[Start of section]

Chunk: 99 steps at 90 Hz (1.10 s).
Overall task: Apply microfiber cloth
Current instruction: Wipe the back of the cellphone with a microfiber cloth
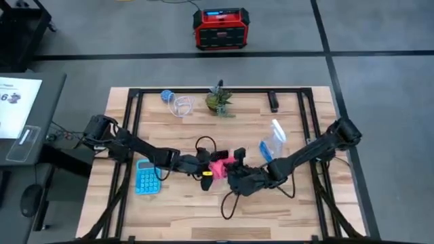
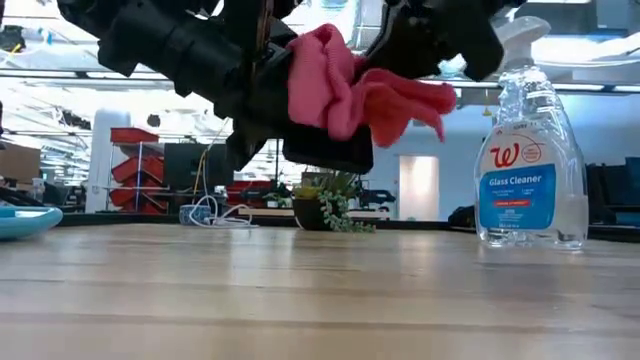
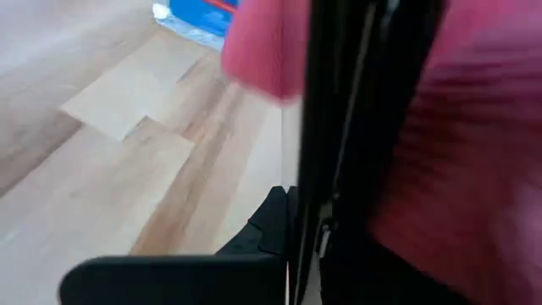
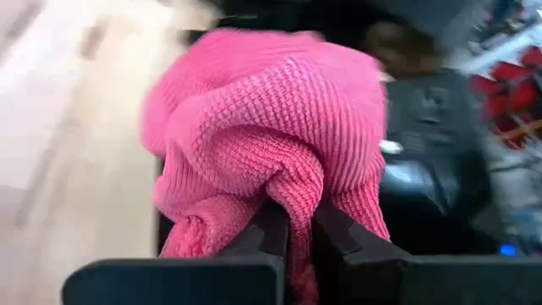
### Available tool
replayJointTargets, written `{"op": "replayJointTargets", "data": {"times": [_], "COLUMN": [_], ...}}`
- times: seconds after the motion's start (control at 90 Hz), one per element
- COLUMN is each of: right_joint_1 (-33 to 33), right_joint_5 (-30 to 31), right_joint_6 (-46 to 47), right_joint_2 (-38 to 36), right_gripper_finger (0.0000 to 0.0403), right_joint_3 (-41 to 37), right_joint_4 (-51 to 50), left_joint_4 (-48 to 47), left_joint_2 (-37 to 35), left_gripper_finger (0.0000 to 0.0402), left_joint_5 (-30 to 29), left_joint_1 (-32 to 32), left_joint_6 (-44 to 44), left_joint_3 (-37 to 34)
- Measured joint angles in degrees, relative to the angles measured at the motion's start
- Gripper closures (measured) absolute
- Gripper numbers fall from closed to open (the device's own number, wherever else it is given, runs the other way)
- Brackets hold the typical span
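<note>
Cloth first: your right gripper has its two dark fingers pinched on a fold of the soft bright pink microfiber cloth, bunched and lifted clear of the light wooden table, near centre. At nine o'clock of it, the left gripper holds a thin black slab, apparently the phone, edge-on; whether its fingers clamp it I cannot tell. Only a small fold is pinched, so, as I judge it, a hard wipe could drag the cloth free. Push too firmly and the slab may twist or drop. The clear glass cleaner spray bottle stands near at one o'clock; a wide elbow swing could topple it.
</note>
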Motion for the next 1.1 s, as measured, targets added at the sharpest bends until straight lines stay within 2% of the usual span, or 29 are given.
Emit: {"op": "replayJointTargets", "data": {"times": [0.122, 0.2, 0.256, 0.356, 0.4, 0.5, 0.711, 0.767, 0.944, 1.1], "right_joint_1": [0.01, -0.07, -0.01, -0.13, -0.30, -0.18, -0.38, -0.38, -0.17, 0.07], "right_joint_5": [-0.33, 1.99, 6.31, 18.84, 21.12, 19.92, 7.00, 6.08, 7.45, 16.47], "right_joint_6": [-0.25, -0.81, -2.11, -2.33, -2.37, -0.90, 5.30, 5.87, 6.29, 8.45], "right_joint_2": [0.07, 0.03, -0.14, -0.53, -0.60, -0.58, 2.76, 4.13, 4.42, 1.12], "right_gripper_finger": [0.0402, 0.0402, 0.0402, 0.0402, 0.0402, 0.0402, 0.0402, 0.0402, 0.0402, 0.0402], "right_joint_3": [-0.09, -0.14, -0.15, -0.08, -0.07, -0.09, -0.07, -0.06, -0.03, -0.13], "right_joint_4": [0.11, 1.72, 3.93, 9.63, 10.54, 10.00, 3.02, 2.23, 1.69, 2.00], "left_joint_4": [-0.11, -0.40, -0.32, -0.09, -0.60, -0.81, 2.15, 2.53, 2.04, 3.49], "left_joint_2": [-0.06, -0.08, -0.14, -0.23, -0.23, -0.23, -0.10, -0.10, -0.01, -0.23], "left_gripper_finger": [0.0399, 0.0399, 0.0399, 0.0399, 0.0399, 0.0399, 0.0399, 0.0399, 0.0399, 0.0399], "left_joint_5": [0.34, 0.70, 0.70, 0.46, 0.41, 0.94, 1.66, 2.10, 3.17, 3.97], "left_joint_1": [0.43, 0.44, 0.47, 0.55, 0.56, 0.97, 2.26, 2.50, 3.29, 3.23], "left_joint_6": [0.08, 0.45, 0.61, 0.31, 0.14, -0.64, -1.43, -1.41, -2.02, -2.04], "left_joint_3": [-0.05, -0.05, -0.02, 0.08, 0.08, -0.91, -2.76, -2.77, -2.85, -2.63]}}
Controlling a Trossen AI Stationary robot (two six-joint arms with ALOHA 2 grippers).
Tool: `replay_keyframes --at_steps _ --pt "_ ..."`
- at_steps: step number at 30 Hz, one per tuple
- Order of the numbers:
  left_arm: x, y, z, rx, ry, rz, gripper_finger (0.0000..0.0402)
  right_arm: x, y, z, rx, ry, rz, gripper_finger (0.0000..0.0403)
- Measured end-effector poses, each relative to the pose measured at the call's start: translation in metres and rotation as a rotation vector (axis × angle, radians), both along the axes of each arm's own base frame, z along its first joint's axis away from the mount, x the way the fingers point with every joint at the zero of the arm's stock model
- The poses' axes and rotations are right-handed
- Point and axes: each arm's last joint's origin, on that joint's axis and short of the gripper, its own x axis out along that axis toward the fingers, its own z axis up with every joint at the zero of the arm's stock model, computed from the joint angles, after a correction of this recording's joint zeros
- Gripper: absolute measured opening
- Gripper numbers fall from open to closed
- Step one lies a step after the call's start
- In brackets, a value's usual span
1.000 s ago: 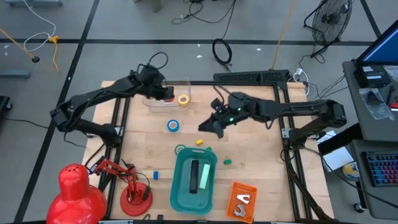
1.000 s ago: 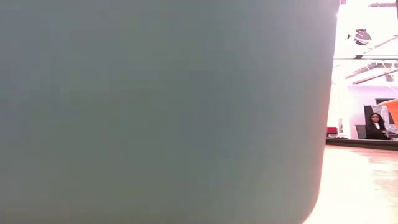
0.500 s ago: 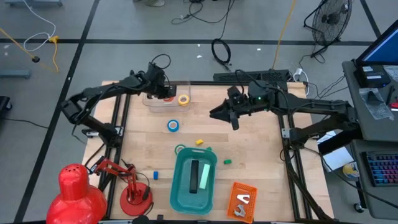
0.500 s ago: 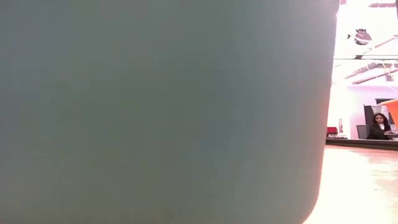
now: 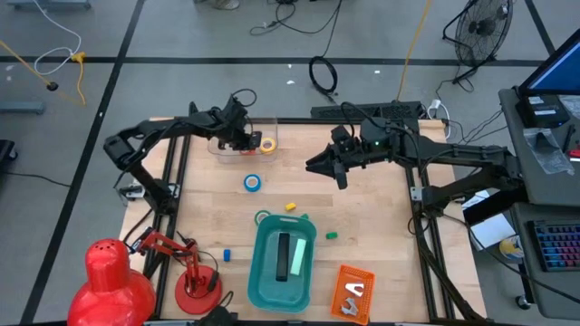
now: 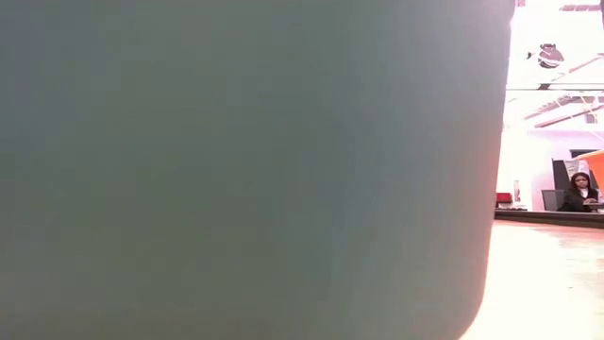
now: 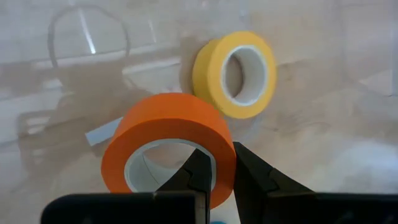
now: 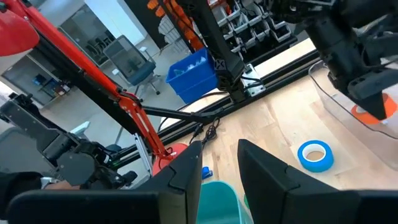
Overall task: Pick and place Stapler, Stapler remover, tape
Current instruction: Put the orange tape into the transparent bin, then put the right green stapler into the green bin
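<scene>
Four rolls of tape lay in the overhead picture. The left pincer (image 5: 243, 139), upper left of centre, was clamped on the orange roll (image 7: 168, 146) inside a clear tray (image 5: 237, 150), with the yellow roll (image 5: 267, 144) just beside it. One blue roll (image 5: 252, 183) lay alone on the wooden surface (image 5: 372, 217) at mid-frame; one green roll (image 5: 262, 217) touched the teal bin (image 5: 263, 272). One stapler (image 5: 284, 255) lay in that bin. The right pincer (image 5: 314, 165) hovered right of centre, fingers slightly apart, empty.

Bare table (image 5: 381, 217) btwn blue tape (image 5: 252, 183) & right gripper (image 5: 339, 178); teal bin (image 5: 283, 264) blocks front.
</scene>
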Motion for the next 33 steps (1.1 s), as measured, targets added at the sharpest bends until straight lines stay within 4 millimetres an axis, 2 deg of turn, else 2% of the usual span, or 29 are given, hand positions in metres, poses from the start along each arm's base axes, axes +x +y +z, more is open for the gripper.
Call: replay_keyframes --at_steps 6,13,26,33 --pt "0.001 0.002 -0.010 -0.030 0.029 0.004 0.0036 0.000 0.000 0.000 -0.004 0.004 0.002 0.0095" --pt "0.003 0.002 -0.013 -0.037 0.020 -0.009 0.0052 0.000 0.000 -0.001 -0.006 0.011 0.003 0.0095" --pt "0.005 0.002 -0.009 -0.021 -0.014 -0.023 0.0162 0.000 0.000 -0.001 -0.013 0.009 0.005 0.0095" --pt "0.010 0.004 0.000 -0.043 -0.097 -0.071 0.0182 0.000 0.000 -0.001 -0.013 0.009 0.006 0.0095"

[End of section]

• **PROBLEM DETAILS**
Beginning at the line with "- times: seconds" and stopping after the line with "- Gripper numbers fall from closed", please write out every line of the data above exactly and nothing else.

• **OUTPUT FOR THIS EXERCISE**
- times: seconds after the motion's start (control at 90 Hz), one per element
- COLUMN is each of: right_joint_1 (-33 to 33), right_joint_5 (-30 to 31), right_joint_6 (-46 to 47), right_joint_2 (-38 to 36), right_gripper_finger (0.0000 to 0.0403), right_joint_3 (-41 to 37), right_joint_4 (-51 to 50), left_joint_4 (-48 to 47), left_joint_2 (-37 to 35), left_gripper_finger (0.0000 to 0.0402), left_joint_5 (-30 to 29), left_joint_1 (-32 to 32), left_joint_6 (-44 to 44), left_joint_3 (-37 to 34)
- Measured joint angles in degrees, relative to the angles measured at the motion's start
- Gripper closures (measured) absolute
- Gripper numbers fall from closed to open (the device's own number, wherever else it is given, runs the other way)

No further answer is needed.